Benevides Filho admitiu que medidas como redução de despesas, que ele considerou inevitáveis diante da condição das finanças, costumam não ser compreendidas pela população. O secretário cearense valorizou o caminho da transparência repetido incansavelmente por Sartori e advertiu apenas que tem de haver perspectiva sobre o futuro. "Fazendo isso, vou chegar ali, para que a população tenha segurança para cobrar lá na frente", resumiu o gestor cearense.
O palestrante defendeu ainda a montagem de uma estrutura para buscar recursos que "vazam" (para não dizer que são sonegados), sem ter de elevar impostos. "Insisto. Não pode ser só no âmbito da receita, tem de acompanhar a despesa", recomendou o cearense, que citou ter feito a ressalva a integrantes do governo gaúcho. E a cautela ganha mais relevância em ano de economia desacelerada, caso de 2015. O governador repetiu à plateia o pedido de solidariedade para as medidas anunciadas. "Esperamos chegar a um equilíbrio, mas não é uma questão de um homem só, uma equipe ou um governo", reforçou Sartori.
Sobre medidas na área de operação da Fazenda, o governador disse que estão sendo retomadas operações na rua, que teriam sido desativadas "há muito tempo". "Recuperar essa capacidade vai precisar de tempo e aprendizado, como se fosse começar tudo de novo", dimensionou, indicando que serão necessárias ferramentas mais modernas para reduzir a sonegação. Sartori sugeriu que as medidas já reveladas não serão as únicas, mas preveniu que fará tudo pausadamente. "Não somos de fazer espetáculo ou show."
Técnicos tributários defendem o reforço da estrutura para ampliar a capacidade de arrecadação
O tom do evento que lotou o anfiteatro Dante Barone, da Assembleia Legislativa, foi de buscar caminhos tradicionais para ampliar as possibilidades de tirar as finanças da UTI. Mais fiscalização, e estrutura para isso, foi uma unanimidade entre os dirigentes.

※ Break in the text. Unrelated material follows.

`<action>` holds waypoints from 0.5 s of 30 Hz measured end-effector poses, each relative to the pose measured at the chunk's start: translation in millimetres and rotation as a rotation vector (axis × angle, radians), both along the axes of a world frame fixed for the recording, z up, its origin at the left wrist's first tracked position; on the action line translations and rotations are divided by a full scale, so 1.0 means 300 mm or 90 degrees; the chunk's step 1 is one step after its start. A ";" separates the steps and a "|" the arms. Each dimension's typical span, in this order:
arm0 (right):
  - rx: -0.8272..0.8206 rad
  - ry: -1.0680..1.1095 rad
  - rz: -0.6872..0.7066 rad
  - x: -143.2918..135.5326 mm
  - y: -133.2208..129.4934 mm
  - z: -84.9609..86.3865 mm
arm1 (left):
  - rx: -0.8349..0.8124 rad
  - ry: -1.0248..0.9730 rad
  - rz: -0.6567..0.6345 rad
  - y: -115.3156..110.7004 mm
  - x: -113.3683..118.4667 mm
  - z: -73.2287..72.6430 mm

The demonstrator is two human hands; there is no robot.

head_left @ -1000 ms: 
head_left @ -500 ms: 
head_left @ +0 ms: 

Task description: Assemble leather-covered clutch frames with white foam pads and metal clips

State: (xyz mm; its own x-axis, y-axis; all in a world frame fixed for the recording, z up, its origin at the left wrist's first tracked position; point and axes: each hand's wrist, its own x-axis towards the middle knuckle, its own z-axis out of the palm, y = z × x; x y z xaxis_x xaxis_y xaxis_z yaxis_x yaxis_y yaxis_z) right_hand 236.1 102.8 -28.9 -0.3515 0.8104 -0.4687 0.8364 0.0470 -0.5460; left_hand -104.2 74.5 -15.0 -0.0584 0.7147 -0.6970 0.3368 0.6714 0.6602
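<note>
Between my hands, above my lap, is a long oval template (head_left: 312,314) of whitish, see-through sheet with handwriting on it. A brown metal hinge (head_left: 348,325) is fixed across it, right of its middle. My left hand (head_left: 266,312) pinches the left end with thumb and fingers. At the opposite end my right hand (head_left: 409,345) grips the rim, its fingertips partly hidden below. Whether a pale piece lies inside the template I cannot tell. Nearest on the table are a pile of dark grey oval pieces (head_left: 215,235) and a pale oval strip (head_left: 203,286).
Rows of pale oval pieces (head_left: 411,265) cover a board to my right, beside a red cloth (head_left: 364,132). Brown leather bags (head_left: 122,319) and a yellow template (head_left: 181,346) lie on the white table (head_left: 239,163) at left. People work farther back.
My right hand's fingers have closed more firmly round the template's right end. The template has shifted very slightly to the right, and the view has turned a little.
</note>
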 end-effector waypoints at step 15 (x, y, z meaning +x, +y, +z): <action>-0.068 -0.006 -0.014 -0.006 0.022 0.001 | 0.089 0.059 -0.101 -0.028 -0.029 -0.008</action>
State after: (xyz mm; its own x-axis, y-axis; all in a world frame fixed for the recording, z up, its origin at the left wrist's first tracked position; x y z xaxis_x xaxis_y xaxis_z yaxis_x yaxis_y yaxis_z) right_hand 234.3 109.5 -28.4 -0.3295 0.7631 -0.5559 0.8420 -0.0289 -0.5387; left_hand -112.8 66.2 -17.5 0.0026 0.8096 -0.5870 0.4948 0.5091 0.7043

O presidente da Afocefe Sindicato dos Técnicos Tributários-RS, Carlos De Martini Duarte, indicou que o Rio Grande do Sul perde, ano a ano, posições na capacidade de gerar receitas e que uma das razões é a mudança na gestão a cada quatro anos, o que acaba mexendo na condução da pasta da Fazenda. "Fala-se em cortes ou fontes alternativas (como financiamentos), mas nada se diz de fontes tradicionais de receitas - será que estão esgotadas?", provocou Duarte, que defendeu claramente a busca de exemplos de outros estados, como do Ceará e Pernambuco, convidados a mostrar os feitos na Capital. A entidade criticou a redução de postos fiscais e disse que mais técnicos nas ruas não é despesa, e sim mais receita.